DIRECTIONS:
Retype the whole listing that follows so that it matches the original exactly.

SOURCE DATA:
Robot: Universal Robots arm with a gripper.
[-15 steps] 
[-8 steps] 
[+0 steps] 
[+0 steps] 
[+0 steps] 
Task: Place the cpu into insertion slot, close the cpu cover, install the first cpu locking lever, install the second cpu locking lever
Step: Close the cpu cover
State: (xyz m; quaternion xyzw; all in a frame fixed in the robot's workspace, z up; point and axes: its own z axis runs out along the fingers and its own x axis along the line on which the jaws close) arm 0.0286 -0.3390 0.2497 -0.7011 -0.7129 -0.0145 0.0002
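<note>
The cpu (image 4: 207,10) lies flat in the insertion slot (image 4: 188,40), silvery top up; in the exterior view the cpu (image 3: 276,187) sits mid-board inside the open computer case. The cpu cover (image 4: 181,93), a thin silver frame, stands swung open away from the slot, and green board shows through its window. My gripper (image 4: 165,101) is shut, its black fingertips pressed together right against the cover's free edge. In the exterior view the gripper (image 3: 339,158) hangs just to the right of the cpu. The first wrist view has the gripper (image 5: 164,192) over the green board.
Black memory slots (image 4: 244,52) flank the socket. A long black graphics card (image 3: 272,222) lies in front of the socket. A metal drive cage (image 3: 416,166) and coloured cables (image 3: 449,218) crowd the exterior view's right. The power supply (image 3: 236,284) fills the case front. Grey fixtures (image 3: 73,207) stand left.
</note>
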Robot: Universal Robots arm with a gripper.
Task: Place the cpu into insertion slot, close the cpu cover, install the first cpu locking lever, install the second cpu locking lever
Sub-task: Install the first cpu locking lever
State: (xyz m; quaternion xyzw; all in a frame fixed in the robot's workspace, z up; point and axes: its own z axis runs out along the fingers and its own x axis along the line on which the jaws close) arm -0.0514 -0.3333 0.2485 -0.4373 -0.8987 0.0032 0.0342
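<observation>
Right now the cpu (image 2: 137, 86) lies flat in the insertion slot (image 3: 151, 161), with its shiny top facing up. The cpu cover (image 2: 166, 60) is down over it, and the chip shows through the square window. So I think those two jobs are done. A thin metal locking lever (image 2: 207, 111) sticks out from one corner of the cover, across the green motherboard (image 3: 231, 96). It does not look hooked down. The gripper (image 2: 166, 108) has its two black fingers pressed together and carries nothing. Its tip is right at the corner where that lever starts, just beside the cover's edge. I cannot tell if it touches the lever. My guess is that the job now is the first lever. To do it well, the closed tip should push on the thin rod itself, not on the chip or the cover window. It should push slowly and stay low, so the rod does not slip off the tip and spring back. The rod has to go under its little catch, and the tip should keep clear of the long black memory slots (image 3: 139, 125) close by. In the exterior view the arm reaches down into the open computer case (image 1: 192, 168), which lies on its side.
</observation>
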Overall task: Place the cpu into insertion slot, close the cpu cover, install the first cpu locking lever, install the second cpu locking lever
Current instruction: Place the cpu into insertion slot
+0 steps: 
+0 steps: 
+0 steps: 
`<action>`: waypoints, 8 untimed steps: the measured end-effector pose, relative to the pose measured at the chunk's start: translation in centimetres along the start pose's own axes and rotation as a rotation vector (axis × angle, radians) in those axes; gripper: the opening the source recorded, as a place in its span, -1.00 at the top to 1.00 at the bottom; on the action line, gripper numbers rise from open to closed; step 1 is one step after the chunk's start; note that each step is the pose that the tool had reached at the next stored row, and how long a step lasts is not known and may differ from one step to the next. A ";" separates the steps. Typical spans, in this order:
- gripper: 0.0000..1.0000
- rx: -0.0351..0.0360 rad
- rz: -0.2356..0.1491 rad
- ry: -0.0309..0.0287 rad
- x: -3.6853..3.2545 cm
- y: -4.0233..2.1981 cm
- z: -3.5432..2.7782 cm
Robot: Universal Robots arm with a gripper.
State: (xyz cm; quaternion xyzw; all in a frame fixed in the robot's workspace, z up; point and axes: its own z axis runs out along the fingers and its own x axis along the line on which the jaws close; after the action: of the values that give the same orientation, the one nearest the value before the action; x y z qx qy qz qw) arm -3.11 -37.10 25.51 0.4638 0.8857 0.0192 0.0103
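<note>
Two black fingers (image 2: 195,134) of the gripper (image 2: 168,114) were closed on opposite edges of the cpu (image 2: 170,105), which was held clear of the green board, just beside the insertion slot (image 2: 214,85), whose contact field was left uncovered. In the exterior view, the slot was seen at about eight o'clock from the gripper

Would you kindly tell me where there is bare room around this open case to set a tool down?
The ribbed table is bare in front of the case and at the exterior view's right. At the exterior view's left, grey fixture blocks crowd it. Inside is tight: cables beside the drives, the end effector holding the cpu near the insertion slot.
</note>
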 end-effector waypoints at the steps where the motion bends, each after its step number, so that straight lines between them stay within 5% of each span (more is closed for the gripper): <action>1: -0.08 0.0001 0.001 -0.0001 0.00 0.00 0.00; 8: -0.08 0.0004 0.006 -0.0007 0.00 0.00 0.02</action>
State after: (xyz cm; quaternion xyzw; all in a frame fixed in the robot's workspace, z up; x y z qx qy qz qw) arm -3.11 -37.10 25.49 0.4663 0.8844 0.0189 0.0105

WRITTEN RESPONSE:
Robot: Universal Robots arm with a gripper.
[-15 steps] 
[-8 steps] 
[+0 steps] 
[+0 steps] 
[+0 steps] 
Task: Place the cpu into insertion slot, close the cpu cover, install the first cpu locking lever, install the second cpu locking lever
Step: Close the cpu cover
State: (xyz m; quaternion xyzw; all in a frame fixed in the robot's workspace, z up; point and axes: its own z axis runs out along the fingers and its own x axis along the line on which the jaws close) arm 0.0286 -0.3390 0.2497 -0.7011 -0.7129 -0.0145 0.0002
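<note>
The cpu (image 4: 207,10) lies flat in the insertion slot (image 4: 188,40), silvery top up; in the exterior view the cpu (image 3: 276,187) sits mid-board inside the open computer case. The cpu cover (image 4: 181,93), a thin silver frame, stands swung open away from the slot, and green board shows through its window. My gripper (image 4: 165,101) is shut, its black fingertips pressed together right against the cover's free edge. In the exterior view the gripper (image 3: 339,158) hangs just to the right of the cpu. The first wrist view has the gripper (image 5: 164,192) over the green board.
Black memory slots (image 4: 244,52) flank the socket. A long black graphics card (image 3: 272,222) lies in front of the socket. A metal drive cage (image 3: 416,166) and coloured cables (image 3: 449,218) crowd the exterior view's right. The power supply (image 3: 236,284) fills the case front. Grey fixtures (image 3: 73,207) stand left.
</note>
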Robot: Universal Robots arm with a gripper.
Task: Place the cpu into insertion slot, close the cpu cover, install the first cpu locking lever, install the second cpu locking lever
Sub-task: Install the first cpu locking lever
State: (xyz m; quaternion xyzw; all in a frame fixed in the robot's workspace, z up; point and axes: its own z axis runs out along the fingers and its own x axis along the line on which the jaws close) arm -0.0514 -0.3333 0.2485 -0.4373 -0.8987 0.0032 0.0342
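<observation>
Right now the cpu (image 2: 137, 86) lies flat in the insertion slot (image 3: 151, 161), with its shiny top facing up. The cpu cover (image 2: 166, 60) is down over it, and the chip shows through the square window. So I think those two jobs are done. A thin metal locking lever (image 2: 207, 111) sticks out from one corner of the cover, across the green motherboard (image 3: 231, 96). It does not look hooked down. The gripper (image 2: 166, 108) has its two black fingers pressed together and carries nothing. Its tip is right at the corner where that lever starts, just beside the cover's edge. I cannot tell if it touches the lever. My guess is that the job now is the first lever. To do it well, the closed tip should push on the thin rod itself, not on the chip or the cover window. It should push slowly and stay low, so the rod does not slip off the tip and spring back. The rod has to go under its little catch, and the tip should keep clear of the long black memory slots (image 3: 139, 125) close by. In the exterior view the arm reaches down into the open computer case (image 1: 192, 168), which lies on its side.
</observation>
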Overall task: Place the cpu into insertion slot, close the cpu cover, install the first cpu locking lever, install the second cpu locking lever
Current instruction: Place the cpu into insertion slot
+0 steps: 
+0 steps: 
+0 steps: 
`<action>`: waypoints, 8 untimed steps: the measured end-effector pose, relative to the pose measured at the chunk's start: translation in centimetres along the start pose's own axes and rotation as a rotation vector (axis × angle, radians) in those axes; gripper: the opening the source recorded, as a place in its span, -1.00 at the top to 1.00 at the bottom; on the action line, gripper numbers rise from open to closed; step 1 is one step after the chunk's start; note that each step is the pose that the tool had reached at the next stored row, and how long a step lasts is not known and may differ from one step to the next. A ";" separates the steps. Typical spans, in this order:
- gripper: 0.0000..1.0000
- rx: -0.0351..0.0360 rad
- rz: -0.2356..0.1491 rad
- ry: -0.0309..0.0287 rad
- x: -3.6853..3.2545 cm
- y: -4.0233..2.1981 cm
- z: -3.5432..2.7782 cm
Robot: Universal Robots arm with a gripper.
State: (xyz cm; quaternion xyzw; all in a frame fixed in the robot's workspace, z up; point and axes: its own z axis runs out along the fingers and its own x axis along the line on which the jaws close; after the action: of the values that give the same orientation, the one nearest the value before the action; x y z qx qy qz qw) arm -3.11 -37.10 25.51 0.4638 0.8857 0.0192 0.0103
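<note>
Two black fingers (image 2: 195,134) of the gripper (image 2: 168,114) were closed on opposite edges of the cpu (image 2: 170,105), which was held clear of the green board, just beside the insertion slot (image 2: 214,85), whose contact field was left uncovered. In the exterior view, the slot was seen at about eight o'clock from the gripper

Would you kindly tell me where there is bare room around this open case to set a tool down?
The ribbed table is bare in front of the case and at the exterior view's right. At the exterior view's left, grey fixture blocks crowd it. Inside is tight: cables beside the drives, the end effector holding the cpu near the insertion slot.
</note>
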 end-effector waypoints at the steps where the motion bends, each after its step number, so that straight lines between them stay within 5% of each span (more is closed for the gripper): <action>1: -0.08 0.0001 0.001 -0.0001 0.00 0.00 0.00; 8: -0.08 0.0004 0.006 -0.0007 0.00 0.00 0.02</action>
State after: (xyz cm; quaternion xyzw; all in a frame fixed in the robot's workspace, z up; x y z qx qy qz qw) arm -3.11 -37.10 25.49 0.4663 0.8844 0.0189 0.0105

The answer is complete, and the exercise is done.